» **Exercise instructions**
Your answer must be the exact lines below, starting with the line with "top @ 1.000" and going on through the line with "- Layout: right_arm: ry", both included, with no pictures.
Start of Information provided
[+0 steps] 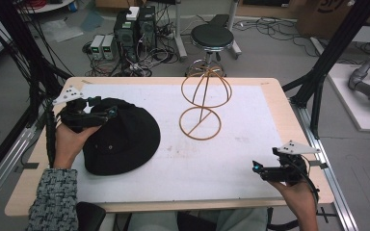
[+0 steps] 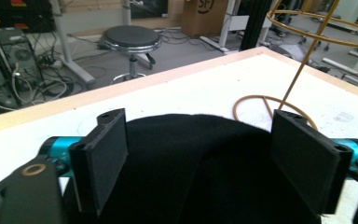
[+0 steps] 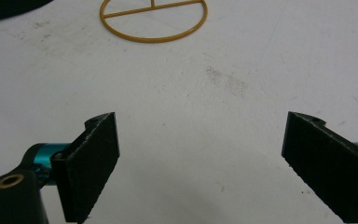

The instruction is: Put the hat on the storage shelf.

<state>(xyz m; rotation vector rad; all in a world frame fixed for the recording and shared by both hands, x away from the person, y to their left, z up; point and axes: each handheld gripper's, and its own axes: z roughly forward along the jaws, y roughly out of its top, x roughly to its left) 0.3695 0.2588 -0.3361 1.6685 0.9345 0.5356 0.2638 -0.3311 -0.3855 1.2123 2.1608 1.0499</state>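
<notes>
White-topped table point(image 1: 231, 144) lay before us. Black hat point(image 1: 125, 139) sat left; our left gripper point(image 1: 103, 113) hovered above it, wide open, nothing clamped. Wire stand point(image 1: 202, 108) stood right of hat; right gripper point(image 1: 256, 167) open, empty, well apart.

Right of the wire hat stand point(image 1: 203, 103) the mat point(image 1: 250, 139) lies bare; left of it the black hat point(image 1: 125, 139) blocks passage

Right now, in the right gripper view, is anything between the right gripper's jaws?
No: the right gripper has its jaws wide apart over bare white table, with nothing between them.
</notes>
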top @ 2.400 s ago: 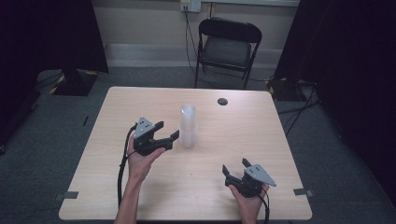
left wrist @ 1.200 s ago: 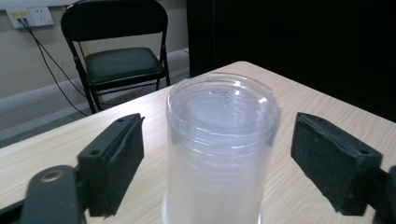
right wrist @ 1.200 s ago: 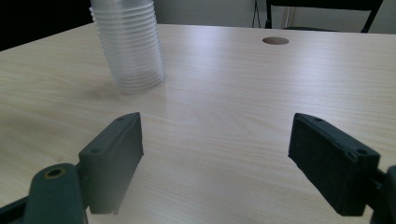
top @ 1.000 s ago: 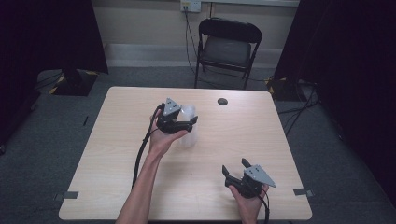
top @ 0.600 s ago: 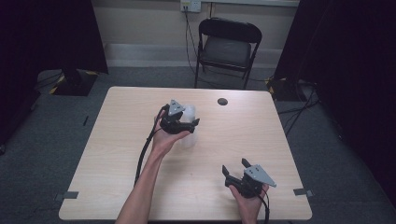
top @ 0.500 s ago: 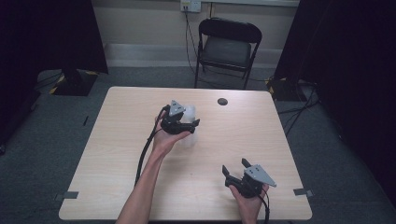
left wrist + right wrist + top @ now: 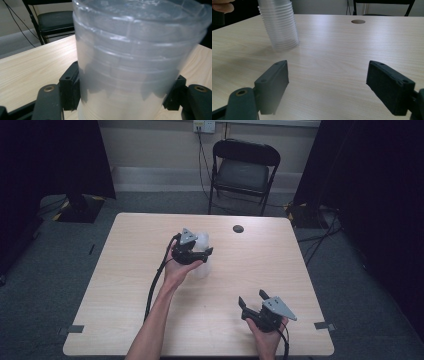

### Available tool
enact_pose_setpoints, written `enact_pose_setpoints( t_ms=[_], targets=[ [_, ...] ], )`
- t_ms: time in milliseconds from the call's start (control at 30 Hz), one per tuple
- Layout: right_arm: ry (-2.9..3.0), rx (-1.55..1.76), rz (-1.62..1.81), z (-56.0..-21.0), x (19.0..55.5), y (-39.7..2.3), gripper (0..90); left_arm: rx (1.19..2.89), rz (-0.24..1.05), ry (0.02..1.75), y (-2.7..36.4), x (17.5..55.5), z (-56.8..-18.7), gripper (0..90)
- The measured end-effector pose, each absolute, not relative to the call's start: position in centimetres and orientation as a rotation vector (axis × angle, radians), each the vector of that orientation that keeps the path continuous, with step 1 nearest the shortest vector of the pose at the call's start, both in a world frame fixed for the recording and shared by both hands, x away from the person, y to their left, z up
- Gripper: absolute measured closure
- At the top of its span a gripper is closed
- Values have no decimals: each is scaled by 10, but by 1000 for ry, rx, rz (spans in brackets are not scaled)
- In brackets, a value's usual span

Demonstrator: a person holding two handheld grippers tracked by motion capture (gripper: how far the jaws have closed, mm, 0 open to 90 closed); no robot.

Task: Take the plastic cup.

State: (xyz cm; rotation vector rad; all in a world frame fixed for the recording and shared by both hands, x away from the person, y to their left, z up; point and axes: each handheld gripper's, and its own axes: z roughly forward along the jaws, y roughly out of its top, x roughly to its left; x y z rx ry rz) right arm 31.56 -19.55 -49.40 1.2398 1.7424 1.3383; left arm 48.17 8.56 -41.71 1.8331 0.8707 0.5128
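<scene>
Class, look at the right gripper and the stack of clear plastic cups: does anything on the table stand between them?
Nothing visible does. Bare table lies between the open right gripper and the stack of clear plastic cups; the left gripper grips its far side.

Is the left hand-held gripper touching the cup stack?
Touching. The left gripper view shows both jaws of the left hand-held gripper pressed against the cup stack.

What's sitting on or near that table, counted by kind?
Stack of clear plastic cups: 1
Small dark round disc on the table: 1
Black folding chair behind the table: 1
Handheld grippers: 2, the left gripper and the right gripper
Total: 5
</scene>
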Motion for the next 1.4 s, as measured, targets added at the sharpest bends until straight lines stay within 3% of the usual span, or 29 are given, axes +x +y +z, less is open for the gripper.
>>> enact_pose_setpoints(
  t_ms=[767,1400],
  targets=[
    [1745,1237,1332,-494,316,-195,182,1798,545,862,87,479,-410,299],
    [1742,1237,1329,-494,316,-195,183,1786,553,828,87,477,-394,343]
  ],
)
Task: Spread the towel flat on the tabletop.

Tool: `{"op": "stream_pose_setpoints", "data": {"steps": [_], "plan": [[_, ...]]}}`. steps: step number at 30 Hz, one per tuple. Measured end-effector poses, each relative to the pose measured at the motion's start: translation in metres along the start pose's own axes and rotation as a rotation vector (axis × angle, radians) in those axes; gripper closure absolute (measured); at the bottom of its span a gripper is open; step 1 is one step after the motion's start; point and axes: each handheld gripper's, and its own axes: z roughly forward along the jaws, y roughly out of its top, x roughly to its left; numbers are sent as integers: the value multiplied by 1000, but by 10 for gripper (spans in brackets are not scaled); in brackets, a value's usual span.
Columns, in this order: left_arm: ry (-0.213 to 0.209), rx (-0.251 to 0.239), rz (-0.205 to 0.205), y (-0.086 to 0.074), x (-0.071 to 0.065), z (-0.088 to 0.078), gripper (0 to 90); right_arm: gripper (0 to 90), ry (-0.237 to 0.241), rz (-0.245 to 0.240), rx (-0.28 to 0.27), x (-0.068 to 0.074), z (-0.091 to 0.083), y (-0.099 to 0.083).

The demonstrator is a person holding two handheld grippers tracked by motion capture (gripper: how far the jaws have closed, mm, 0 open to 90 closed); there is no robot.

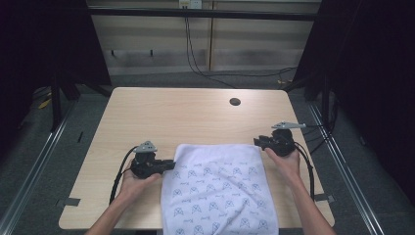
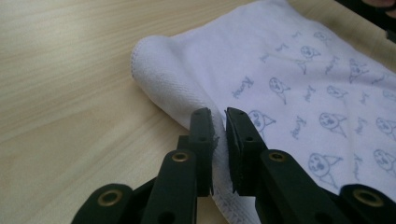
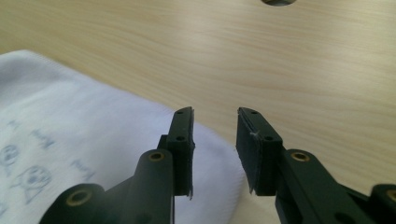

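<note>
A white towel (image 1: 220,186) printed with small blue figures lies folded on the wooden table (image 1: 171,112), and its near part hangs over the front edge. My left gripper (image 1: 172,164) rests at the towel's left edge. In the left gripper view (image 2: 218,116) its jaws stand nearly together, pinching the towel's (image 2: 289,60) hem between the pads. My right gripper (image 1: 256,142) is at the towel's far right corner. In the right gripper view (image 3: 215,116) its jaws stand apart just above that corner of the towel (image 3: 70,121), with nothing pressed between them.
A round cable hole (image 1: 235,102) sits in the tabletop at the far right. Bare wood stretches behind the towel. Black cables (image 1: 195,63) run across the floor beyond the table, and metal rails (image 1: 34,161) flank it on both sides.
</note>
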Motion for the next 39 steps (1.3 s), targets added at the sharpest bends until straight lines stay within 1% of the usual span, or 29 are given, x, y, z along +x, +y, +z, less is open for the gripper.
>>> {"op": "stream_pose_setpoints", "data": {"steps": [2,3,5,7,9,10,11,12,15,17,18,19,21,22,23,25,26,27,28,30,31,32,33,34,35,36,37,38,39], "plan": [[5,-11,0,2,-1,-1,813,673,41,-22,21,7,-3,-6],[5,-12,-4,2,-1,-1,813,673,45,-36,29,11,-4,-11],[12,-14,-4,4,0,1,814,670,72,-50,63,18,-6,-20],[18,-20,22,9,-6,5,817,648,88,-65,87,24,-8,-28],[-23,-29,42,15,-14,11,816,636,102,-77,99,29,-10,-33],[-52,-21,48,18,-21,18,816,634,102,-76,104,30,-11,-35],[-78,-4,62,19,-27,25,816,630,108,-80,103,31,-12,-37],[-112,35,77,19,-35,36,815,627,113,-74,110,32,-13,-39],[-138,98,111,16,-47,50,780,623,138,-75,117,33,-11,-44],[-185,121,126,14,-52,51,703,635,154,-87,139,36,-9,-47],[-194,120,125,14,-52,48,682,634,164,-94,147,37,-7,-49],[-197,103,125,15,-51,44,675,631,160,-99,159,39,-6,-50],[-190,69,107,17,-45,35,652,626,158,-104,177,41,-2,-52],[-171,51,92,18,-39,30,655,629,159,-101,174,41,-2,-52],[-150,29,65,19,-32,28,662,629,161,-100,172,40,-2,-51],[-87,3,18,21,-20,29,668,626,159,-95,170,39,-2,-51],[-86,-8,-5,21,-16,32,666,626,157,-95,172,39,-1,-51],[-97,2,-18,21,-13,37,656,623,158,-92,171,38,-1,-51],[-113,3,-19,22,-13,43,630,620,158,-93,166,38,0,-51],[-123,16,-9,25,-16,50,598,618,152,-100,171,39,-1,-50],[-132,12,-2,27,-18,53,584,616,152,-101,171,39,-1,-50],[-153,19,0,28,-21,58,579,616,154,-100,171,39,-1,-51],[-149,33,9,29,-23,60,576,616,155,-101,170,39,0,-51],[-125,59,23,30,-28,66,575,615,156,-102,169,38,0,-51],[-143,68,18,29,-29,69,575,612,155,-98,173,39,-1,-51],[-140,78,23,28,-30,73,579,610,155,-99,173,39,-1,-51],[-110,98,37,27,-31,77,625,608,153,-103,174,39,-1,-51],[-124,102,49,25,-32,79,714,605,154,-122,167,39,-1,-51],[-123,88,72,25,-33,79,856,603,151,-120,171,40,-1,-51]]}}
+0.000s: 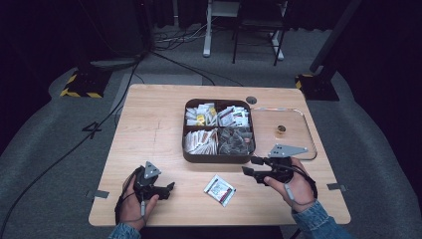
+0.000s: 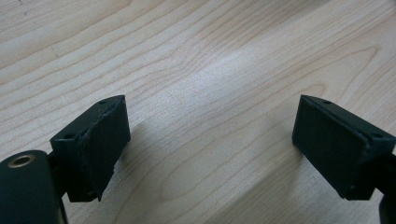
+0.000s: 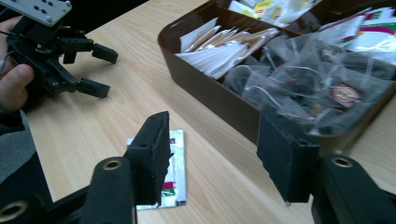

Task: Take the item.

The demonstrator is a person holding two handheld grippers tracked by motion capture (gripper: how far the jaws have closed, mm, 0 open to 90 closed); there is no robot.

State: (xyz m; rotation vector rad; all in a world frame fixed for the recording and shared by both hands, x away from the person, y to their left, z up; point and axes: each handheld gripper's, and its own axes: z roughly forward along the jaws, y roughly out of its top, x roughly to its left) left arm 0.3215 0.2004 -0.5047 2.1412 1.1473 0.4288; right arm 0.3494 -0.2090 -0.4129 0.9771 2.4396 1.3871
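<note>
A white sachet with red and green print (image 1: 219, 189) lies flat on the wooden table (image 1: 149, 129), in front of a brown four-compartment box (image 1: 218, 158). The box holds several sachets and clear-wrapped tea bags (image 3: 322, 79). My right gripper (image 1: 250, 166) is open at the box's front right corner, jaws pointing left. In the right gripper view the sachet (image 3: 176, 163) lies partly behind the left jaw of my right gripper (image 3: 212, 158), and the box wall (image 3: 210, 95) runs just beyond it. My left gripper (image 1: 168, 190) is open near the table's front left. In its own view my left gripper (image 2: 210, 135) has bare wood between its jaws.
A clear tray (image 1: 304, 130) sits right of the box with a small gold-coloured object (image 1: 280, 130) on it. A round hole (image 1: 251, 100) is in the table behind the box. Cables cross the grey floor (image 1: 59, 159) at the left. The other hand's gripper (image 3: 100, 70) shows far left.
</note>
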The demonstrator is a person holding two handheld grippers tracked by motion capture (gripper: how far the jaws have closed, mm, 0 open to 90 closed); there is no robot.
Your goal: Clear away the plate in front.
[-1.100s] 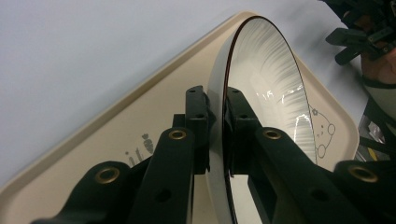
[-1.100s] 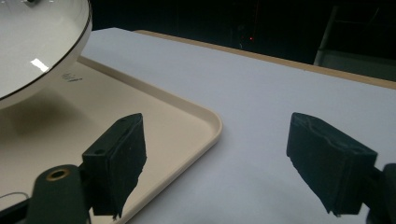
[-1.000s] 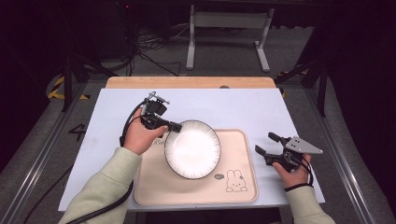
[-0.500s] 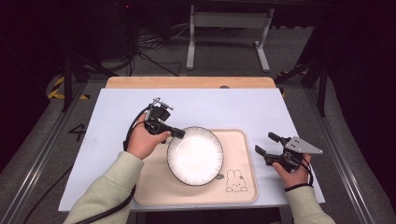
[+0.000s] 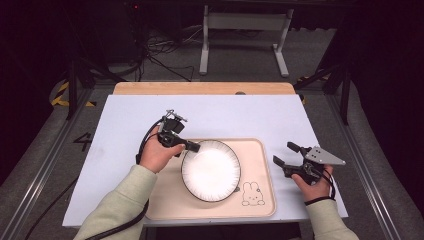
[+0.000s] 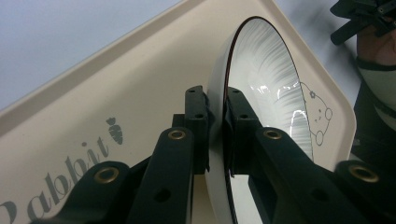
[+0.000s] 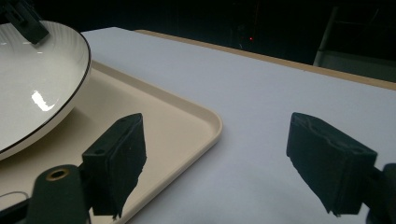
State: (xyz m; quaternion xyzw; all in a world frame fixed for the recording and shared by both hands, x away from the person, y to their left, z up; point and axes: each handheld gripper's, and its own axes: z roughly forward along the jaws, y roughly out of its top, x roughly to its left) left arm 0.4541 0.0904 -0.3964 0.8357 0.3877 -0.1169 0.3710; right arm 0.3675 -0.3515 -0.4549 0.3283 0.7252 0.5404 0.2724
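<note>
The left claw [image 5: 194,146] is pinching the rim of a white plate [image 5: 211,170] with a thin dark edge; in the left gripper view its two jaws press on both sides of that rim. The plate is over the beige tray [image 5: 260,200], above its middle part, and I cannot tell if it touches the tray. A drawn rabbit [image 5: 251,193] is on the tray just beside the plate. The right claw [image 5: 286,154] is off the tray's right side, above the white table [image 5: 125,115], with its jaws spread wide and nothing between them.
</note>
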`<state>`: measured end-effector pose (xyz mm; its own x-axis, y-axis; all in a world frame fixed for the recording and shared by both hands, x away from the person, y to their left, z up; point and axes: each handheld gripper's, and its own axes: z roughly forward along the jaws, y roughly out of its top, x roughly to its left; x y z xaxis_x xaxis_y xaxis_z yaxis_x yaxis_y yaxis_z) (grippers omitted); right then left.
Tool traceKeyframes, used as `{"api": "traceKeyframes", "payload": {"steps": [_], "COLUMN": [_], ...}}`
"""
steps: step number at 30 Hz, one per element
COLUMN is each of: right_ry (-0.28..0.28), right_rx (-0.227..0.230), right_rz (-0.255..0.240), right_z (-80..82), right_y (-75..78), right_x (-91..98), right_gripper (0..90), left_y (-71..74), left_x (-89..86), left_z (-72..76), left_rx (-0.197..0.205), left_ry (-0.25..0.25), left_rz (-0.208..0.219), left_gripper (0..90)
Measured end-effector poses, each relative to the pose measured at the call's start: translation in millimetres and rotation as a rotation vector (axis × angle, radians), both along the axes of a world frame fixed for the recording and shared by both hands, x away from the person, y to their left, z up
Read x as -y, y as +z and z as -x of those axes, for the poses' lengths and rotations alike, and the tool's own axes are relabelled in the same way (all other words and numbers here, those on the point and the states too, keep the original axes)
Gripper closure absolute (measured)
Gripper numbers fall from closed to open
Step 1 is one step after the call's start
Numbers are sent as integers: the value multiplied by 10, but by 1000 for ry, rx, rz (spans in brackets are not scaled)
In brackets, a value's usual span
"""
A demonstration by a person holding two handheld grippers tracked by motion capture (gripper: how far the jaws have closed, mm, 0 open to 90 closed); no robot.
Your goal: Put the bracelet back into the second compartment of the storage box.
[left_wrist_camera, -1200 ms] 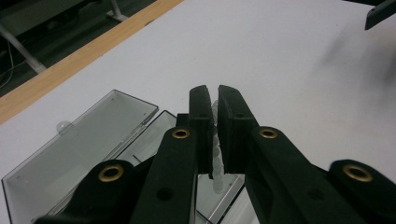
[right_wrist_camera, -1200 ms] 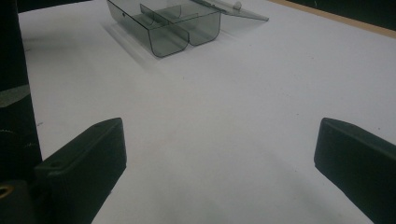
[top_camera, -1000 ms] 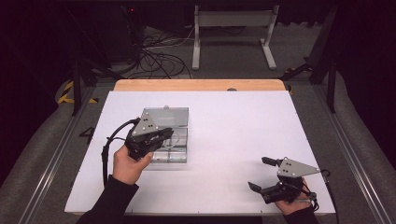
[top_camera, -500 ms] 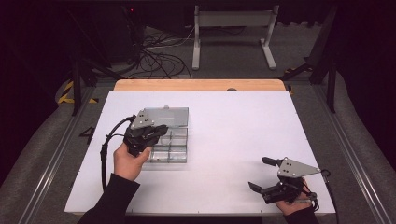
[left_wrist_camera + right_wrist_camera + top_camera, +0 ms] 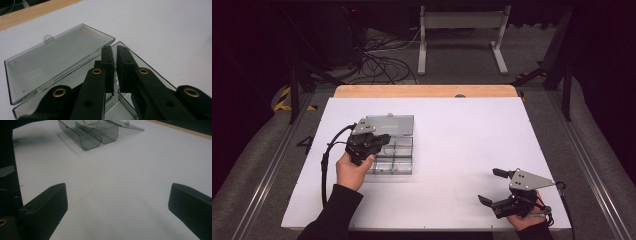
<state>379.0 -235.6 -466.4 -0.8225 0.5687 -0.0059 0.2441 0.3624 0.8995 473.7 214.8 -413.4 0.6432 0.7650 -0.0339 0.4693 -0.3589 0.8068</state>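
Clear box [image 5: 393, 150] left of table centre, lid [image 5: 55, 60] flung back flat. Left gripper [image 5: 115, 68] dipping into a compartment, jaws near together, possibly pinching something small; cannot tell. Right gripper [image 5: 492, 186] idle, jaws spread. Next: probably setting down, then opening.

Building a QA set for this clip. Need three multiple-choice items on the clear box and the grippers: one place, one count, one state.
1. Where is the clear box?
A. table's left half
B. right edge
C. on the floor

2. How many grippers rest low at the table's near right?
A. none
B. one
C. two

3. The box lid is:
A. shut
B. open, laid back
C. missing

Key: 1 A, the high view shows it left of centre on the table. 2 B, the right gripper alone is there. 3 B, the left gripper is above the open tray.
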Motion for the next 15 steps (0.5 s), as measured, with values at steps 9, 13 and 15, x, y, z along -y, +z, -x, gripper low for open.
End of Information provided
» **Solution to this task**
top @ 1.000 s ago: 
top @ 0.600 s ago: 
top @ 0.500 s ago: 
left wrist + right wrist + top @ now: 

### Available tool
enact_pose_setpoints, written `enact_pose_setpoints( t_ms=[_], targets=[ [_, ...] ], )`
- t_ms: time in milliseconds from the call's start (control at 30 Hz), one per tuple
- Layout: right_arm: ry (-2.9..3.0), rx (-1.55..1.76), rz (-1.62..1.81), z (-56.0..-21.0), x (19.0..55.5), y (-39.7..2.3), gripper (0..90); left_arm: rx (1.19..2.89), rz (-0.24..1.05), ry (0.02..1.75), y (-2.7..36.4), x (17.5..55.5), z (-56.8..-18.7), gripper (0..90)

This concludes the exercise.